Assignment: For the records that follow, please set down exactly the lines between the one holding "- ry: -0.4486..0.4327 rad" and the one holding "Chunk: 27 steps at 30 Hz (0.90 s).", inclusive, and only those.

Provided material:
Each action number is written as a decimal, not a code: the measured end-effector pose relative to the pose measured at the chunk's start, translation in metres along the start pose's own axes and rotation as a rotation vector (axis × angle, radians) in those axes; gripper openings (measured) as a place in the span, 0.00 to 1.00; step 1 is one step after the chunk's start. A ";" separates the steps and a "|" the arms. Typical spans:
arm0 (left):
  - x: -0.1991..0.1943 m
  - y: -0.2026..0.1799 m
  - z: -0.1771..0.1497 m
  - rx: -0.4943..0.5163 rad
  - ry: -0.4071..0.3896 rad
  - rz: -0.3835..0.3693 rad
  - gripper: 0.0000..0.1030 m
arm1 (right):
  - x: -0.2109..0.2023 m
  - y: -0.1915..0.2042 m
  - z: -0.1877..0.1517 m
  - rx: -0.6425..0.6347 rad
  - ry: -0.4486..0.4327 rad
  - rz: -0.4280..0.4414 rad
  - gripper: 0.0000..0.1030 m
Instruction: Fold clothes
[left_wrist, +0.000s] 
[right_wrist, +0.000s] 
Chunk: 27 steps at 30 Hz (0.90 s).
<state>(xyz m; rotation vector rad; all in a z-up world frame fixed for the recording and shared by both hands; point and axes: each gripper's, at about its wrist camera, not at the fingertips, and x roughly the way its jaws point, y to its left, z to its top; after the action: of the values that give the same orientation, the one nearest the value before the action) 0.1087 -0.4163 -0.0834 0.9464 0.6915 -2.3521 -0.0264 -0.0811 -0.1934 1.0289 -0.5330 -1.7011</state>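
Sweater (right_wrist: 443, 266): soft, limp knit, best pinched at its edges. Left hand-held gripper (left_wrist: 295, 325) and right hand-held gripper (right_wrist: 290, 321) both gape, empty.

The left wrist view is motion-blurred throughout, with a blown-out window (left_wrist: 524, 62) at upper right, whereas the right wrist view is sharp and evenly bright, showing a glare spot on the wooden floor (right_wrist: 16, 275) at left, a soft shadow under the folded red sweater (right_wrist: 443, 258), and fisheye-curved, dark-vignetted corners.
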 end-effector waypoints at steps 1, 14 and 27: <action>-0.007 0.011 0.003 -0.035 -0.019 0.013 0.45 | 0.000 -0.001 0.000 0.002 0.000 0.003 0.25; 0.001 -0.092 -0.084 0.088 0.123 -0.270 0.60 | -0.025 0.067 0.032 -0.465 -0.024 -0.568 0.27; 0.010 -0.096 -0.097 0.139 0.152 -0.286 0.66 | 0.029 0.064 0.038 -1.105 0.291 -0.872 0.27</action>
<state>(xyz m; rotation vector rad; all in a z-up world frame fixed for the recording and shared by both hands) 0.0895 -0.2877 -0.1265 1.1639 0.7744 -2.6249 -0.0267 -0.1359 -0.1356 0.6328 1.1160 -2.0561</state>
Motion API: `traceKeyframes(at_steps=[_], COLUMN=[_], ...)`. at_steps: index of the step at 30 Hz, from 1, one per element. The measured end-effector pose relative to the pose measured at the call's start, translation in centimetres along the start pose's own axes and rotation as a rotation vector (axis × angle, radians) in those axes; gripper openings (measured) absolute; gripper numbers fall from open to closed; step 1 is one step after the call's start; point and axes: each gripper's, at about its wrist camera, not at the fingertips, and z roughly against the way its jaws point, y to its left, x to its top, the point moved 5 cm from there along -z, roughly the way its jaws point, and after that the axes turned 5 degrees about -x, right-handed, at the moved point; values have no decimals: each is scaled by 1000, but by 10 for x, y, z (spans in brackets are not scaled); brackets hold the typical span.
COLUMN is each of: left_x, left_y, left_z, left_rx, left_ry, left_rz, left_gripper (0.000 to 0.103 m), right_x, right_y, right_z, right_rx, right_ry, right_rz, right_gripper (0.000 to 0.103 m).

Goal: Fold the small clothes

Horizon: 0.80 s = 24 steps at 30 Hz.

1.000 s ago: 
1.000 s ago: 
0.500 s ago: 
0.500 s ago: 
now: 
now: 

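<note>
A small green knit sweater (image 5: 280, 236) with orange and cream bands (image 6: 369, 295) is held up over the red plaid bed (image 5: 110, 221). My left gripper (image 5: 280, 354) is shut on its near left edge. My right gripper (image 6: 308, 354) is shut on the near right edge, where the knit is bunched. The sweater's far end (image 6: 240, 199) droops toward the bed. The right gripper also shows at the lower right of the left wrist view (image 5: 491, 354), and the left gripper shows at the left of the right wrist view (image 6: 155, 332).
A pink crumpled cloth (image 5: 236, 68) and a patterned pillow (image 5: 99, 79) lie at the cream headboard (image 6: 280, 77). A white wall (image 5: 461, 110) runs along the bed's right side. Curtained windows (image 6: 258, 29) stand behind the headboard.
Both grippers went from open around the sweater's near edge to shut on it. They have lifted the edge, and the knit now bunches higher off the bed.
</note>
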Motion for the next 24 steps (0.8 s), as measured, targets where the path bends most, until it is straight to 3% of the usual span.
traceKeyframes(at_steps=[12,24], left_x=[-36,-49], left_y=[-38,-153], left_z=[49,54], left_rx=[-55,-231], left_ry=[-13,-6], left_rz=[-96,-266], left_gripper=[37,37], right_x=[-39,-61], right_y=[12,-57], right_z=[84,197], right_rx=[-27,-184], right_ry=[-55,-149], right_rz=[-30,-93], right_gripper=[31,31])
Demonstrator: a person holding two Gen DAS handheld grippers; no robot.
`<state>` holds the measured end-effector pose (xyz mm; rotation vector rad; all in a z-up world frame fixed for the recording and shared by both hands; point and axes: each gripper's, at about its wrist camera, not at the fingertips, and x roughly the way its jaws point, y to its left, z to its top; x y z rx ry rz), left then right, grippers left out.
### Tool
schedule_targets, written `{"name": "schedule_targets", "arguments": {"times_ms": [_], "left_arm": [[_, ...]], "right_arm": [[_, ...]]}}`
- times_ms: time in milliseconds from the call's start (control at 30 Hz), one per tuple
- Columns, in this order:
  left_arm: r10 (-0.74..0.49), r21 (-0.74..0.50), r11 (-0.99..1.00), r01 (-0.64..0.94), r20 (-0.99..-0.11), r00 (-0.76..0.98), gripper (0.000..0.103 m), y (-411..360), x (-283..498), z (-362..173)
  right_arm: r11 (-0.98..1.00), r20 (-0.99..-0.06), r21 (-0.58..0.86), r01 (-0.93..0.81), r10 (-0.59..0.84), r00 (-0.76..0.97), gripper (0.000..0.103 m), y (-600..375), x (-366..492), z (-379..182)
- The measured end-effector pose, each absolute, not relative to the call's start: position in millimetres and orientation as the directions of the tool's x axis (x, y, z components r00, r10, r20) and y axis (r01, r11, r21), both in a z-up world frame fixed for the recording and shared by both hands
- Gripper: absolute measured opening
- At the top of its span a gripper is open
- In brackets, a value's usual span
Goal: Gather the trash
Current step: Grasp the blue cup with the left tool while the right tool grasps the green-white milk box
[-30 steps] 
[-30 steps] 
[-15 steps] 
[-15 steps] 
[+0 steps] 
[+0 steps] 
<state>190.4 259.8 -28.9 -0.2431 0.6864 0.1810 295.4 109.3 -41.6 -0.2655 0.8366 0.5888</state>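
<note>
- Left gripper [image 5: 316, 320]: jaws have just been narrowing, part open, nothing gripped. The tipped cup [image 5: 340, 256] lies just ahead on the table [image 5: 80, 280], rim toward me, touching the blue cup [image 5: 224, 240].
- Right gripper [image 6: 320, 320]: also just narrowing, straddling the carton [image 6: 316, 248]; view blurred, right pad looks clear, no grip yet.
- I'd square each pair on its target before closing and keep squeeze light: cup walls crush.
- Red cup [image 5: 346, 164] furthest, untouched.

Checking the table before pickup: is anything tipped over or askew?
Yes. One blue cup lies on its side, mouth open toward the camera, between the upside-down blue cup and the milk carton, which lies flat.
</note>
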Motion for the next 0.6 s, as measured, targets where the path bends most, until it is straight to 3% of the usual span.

Completed task:
  - ry: -0.4486..0.4327 rad
  - rz: -0.4280..0.4414 rad
  - gripper: 0.0000..0.1030 m
Instruction: Fold clothes
[left_wrist, +0.000s] 
[right_wrist, +0.000s] 
Chunk: 27 steps at 30 Hz (0.90 s).

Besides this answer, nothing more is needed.